Material provided →

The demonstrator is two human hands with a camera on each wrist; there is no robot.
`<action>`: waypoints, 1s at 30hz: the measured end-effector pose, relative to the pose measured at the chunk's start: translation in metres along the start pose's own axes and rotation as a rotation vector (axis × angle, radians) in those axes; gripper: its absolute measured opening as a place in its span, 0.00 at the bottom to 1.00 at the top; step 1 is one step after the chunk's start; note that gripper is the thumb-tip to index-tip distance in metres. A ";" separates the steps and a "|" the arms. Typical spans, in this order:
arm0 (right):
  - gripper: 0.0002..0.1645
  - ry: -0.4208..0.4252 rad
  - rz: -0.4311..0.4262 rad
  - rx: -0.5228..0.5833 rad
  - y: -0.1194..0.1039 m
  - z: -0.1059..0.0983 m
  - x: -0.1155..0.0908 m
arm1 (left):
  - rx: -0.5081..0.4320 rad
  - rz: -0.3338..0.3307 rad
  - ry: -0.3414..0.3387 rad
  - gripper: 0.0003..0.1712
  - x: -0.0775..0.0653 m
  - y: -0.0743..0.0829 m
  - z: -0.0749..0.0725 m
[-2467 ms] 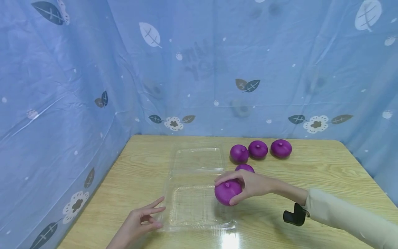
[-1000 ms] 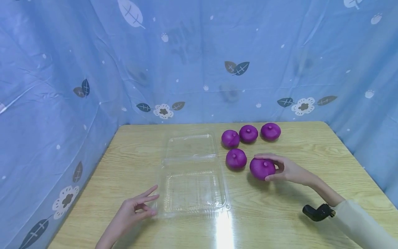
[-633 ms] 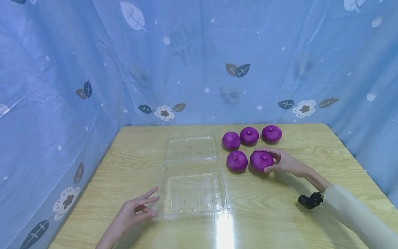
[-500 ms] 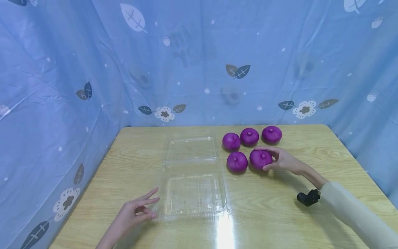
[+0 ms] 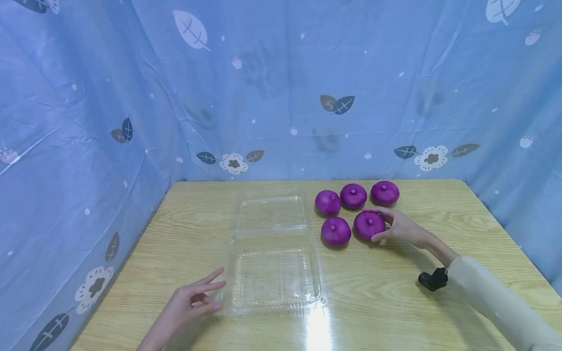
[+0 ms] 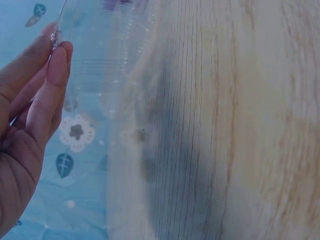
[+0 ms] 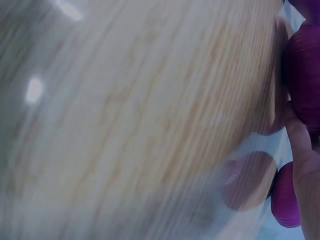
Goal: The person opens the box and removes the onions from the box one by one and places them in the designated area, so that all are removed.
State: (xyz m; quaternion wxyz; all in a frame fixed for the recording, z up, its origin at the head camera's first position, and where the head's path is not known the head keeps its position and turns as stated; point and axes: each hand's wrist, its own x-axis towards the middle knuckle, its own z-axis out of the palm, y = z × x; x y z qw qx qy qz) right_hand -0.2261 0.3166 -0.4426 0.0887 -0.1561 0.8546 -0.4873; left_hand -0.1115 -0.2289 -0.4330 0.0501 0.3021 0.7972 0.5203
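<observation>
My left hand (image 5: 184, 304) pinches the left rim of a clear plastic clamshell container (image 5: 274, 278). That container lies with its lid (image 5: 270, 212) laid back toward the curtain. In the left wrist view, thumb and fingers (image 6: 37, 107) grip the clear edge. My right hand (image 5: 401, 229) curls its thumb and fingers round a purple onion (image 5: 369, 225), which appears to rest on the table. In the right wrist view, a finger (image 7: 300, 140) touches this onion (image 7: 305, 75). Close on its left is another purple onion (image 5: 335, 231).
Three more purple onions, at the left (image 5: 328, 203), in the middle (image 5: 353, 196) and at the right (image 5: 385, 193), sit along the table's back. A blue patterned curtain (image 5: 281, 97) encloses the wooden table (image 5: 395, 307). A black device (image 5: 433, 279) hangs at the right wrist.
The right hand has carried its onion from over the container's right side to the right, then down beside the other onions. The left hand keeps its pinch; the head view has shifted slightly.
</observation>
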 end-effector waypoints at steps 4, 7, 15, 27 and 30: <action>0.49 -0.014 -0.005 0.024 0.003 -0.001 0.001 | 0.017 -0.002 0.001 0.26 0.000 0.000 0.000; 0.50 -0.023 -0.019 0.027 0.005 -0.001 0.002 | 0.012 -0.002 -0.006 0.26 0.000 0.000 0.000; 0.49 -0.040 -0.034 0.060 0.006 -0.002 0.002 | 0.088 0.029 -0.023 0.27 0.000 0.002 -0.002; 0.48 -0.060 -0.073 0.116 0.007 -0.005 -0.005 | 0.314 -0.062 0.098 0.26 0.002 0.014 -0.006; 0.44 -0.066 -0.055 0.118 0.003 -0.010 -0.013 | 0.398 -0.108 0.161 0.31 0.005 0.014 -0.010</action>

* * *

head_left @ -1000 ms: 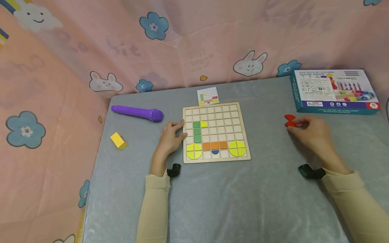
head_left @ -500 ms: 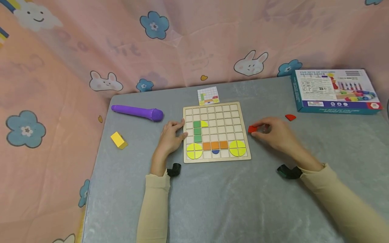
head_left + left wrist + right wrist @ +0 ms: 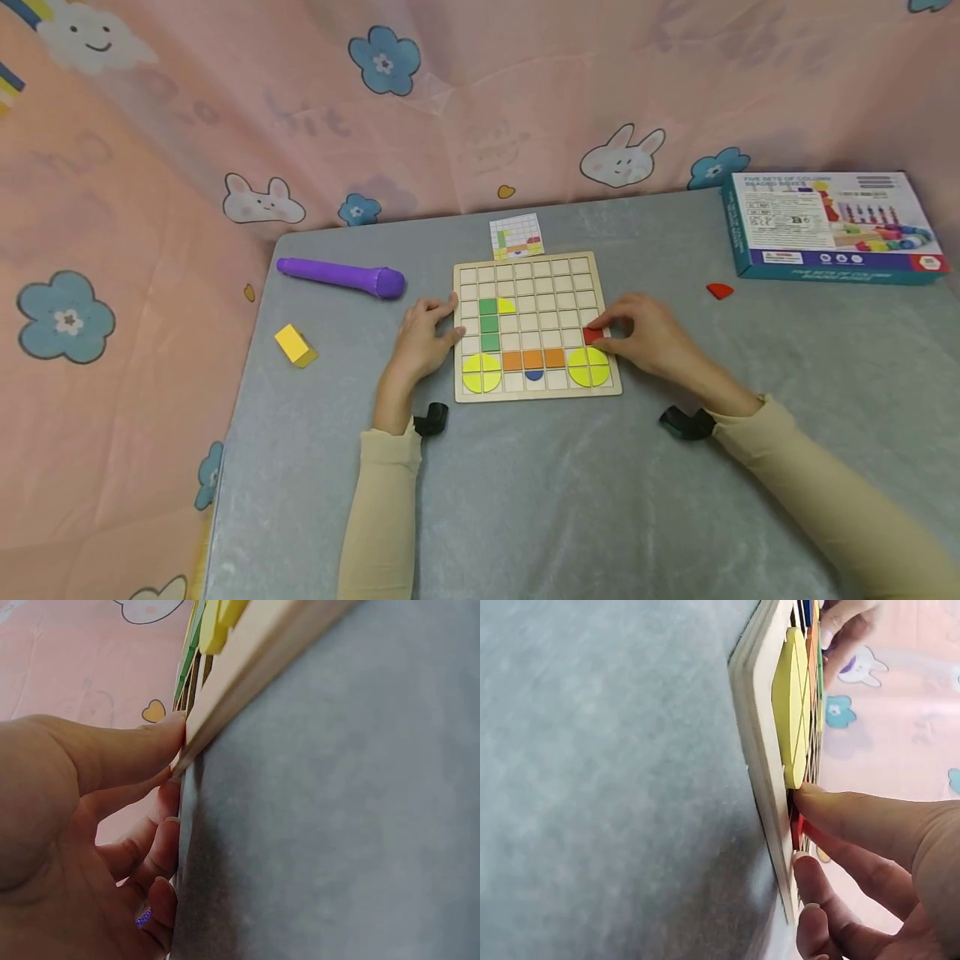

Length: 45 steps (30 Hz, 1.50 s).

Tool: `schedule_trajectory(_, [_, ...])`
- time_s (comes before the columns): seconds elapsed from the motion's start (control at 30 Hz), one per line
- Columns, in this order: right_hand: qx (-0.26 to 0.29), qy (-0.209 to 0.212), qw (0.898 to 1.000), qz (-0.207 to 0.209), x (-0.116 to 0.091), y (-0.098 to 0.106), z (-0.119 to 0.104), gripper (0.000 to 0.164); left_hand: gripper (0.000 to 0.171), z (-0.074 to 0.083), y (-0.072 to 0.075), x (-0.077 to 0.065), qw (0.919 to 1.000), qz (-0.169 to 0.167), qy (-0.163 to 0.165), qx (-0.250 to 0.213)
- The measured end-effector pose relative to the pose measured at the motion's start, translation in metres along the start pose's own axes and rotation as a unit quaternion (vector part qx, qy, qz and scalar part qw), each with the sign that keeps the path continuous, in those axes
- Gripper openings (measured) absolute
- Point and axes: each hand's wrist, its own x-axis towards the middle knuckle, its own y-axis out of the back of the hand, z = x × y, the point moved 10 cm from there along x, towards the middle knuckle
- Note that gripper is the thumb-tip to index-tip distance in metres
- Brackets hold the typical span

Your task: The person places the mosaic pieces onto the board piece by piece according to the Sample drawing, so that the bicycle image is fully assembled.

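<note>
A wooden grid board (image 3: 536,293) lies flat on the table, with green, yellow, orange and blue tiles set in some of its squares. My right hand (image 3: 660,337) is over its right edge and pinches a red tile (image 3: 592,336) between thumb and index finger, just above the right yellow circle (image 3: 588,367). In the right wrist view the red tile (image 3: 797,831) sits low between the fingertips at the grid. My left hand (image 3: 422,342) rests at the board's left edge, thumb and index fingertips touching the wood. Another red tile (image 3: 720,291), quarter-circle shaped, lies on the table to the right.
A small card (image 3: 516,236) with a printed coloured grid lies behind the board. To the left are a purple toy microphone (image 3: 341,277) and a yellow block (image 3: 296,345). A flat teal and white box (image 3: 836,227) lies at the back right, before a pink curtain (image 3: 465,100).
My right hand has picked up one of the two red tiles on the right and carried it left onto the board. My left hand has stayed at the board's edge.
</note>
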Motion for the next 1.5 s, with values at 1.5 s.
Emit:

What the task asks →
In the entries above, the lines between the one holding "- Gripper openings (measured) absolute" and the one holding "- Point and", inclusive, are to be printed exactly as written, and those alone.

The answer →
- Gripper openings (measured) absolute
- Point and axes: each hand's wrist, its own x-axis towards the middle knuckle, its own y-axis out of the back of the hand, z = x × y, the point moved 10 cm from there along x, towards the middle knuckle

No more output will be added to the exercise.